14 juillet
Les échecs ont toujours été le reflet de l’évolution des sociétés. Au Moyen Âge, ils reproduisent la vision féodale de la guerre : la victoire appartient aux nobles, les pions ne sont qu’une piétaille sacrifiable. Cette conception se retrouve sur les champs de bataille. À Crécy, en 1346, la chevalerie française, impatiente d’en découdre, bouscule ses propres fantassins et arbalétriers avant d’être décimée par les archers anglais.

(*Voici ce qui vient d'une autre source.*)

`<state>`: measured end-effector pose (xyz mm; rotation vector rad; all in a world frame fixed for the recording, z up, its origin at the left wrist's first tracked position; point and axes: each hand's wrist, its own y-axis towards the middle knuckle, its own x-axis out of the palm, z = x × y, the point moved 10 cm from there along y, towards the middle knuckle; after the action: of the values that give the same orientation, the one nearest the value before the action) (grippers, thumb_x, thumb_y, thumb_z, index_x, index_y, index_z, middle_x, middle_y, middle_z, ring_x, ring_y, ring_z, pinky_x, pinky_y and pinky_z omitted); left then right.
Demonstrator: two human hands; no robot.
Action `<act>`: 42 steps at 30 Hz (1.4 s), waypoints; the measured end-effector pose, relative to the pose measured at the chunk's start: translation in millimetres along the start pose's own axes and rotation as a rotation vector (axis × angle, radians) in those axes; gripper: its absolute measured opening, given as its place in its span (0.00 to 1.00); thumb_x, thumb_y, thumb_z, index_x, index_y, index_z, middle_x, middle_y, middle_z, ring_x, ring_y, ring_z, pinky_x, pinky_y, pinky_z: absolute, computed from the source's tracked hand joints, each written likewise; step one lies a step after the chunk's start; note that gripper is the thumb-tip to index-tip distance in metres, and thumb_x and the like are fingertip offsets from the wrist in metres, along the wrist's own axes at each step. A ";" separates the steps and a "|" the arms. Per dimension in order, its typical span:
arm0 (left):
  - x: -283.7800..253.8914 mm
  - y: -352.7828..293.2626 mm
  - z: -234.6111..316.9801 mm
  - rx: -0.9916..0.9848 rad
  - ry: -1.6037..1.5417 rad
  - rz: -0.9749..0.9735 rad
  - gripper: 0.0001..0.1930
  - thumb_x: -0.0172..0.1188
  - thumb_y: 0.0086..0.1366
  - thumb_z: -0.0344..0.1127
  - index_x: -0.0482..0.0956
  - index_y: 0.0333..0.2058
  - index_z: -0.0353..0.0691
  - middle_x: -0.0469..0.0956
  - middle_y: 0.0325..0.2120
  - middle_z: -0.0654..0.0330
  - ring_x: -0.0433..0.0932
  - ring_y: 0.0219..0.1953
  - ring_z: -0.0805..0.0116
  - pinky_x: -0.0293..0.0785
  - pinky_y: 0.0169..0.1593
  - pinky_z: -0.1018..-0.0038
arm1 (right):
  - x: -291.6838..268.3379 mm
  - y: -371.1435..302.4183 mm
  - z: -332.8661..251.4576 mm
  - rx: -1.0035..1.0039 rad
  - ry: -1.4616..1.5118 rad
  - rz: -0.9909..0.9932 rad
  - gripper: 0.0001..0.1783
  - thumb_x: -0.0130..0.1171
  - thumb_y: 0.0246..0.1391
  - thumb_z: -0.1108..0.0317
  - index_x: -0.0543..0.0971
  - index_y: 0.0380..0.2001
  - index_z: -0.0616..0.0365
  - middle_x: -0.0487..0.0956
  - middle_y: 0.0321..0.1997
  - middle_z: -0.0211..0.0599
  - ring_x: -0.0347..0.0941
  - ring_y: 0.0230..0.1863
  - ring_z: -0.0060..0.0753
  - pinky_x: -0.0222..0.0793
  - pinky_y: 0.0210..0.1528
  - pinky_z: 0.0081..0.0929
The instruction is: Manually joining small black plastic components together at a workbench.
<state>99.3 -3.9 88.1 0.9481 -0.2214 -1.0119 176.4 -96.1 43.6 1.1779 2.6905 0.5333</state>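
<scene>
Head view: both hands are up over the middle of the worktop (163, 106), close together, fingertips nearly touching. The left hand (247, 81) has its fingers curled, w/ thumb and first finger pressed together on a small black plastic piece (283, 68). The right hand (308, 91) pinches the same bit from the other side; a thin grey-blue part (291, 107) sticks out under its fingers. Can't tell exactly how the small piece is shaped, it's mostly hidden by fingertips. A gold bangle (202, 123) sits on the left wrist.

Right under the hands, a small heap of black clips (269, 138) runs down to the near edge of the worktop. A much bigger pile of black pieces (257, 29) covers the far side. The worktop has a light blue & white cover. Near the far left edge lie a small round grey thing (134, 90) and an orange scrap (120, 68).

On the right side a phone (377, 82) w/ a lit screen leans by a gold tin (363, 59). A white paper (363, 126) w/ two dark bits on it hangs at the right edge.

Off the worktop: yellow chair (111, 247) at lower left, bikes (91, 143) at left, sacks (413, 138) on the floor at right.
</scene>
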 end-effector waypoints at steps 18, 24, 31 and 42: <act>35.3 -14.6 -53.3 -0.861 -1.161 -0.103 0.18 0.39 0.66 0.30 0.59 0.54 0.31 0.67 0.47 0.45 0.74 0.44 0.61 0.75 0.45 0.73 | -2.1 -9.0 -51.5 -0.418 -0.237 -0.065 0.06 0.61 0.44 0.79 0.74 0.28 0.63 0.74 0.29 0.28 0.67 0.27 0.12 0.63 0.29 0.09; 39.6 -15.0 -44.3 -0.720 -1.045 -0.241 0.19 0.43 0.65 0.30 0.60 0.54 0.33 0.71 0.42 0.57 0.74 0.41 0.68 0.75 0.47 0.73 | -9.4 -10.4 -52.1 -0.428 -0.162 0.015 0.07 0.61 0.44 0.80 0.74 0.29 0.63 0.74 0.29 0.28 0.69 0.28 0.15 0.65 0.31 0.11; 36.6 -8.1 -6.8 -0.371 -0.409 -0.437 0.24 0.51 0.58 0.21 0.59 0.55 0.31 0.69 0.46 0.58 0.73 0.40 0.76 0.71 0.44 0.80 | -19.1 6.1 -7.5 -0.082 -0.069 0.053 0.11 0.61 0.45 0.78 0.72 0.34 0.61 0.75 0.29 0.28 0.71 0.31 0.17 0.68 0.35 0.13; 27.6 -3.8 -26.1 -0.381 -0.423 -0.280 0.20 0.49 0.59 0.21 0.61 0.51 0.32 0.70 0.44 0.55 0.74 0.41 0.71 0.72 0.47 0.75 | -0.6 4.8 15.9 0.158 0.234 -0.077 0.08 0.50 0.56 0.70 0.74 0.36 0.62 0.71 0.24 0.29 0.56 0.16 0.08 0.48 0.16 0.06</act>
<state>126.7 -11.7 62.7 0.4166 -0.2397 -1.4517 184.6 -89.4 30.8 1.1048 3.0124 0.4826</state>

Au XVIIIᵉ siècle, les cafés deviennent des lieux où se rencontrent philosophes, écrivains, scientifiques… et joueurs d’échecs. Le plus célèbre est le Café de la Régence, à Paris. On y croise Diderot, Rousseau, Benjamin Franklin et surtout François-André Danican Philidor (1726-1795), considéré comme le plus grand joueur de son époque. On y débat d’idées nouvelles et sulfureuses, contestant les privilèges de naissance et affirmant que la valeur d’un homme dépend de son mérite plutôt que de son rang.
Cette révolution intellectuelle gagne aussi l’échiquier : en 1749, Philidor publie Analyse du jeu des Échecs, un ouvrage qui marque une rupture avec les conceptions antérieures, affirmant que « les pions sont l’âme des échecs ». Il y démontre que la véritable force réside dans la structure des pions. Pour la première fois, la victoire ne repose plus seulement sur les pièces nobles, mais sur l’action coordonnée et démocratique de tous. Quelques décennies avant 1789, les échecs avaient déjà commencé leur propre révolution.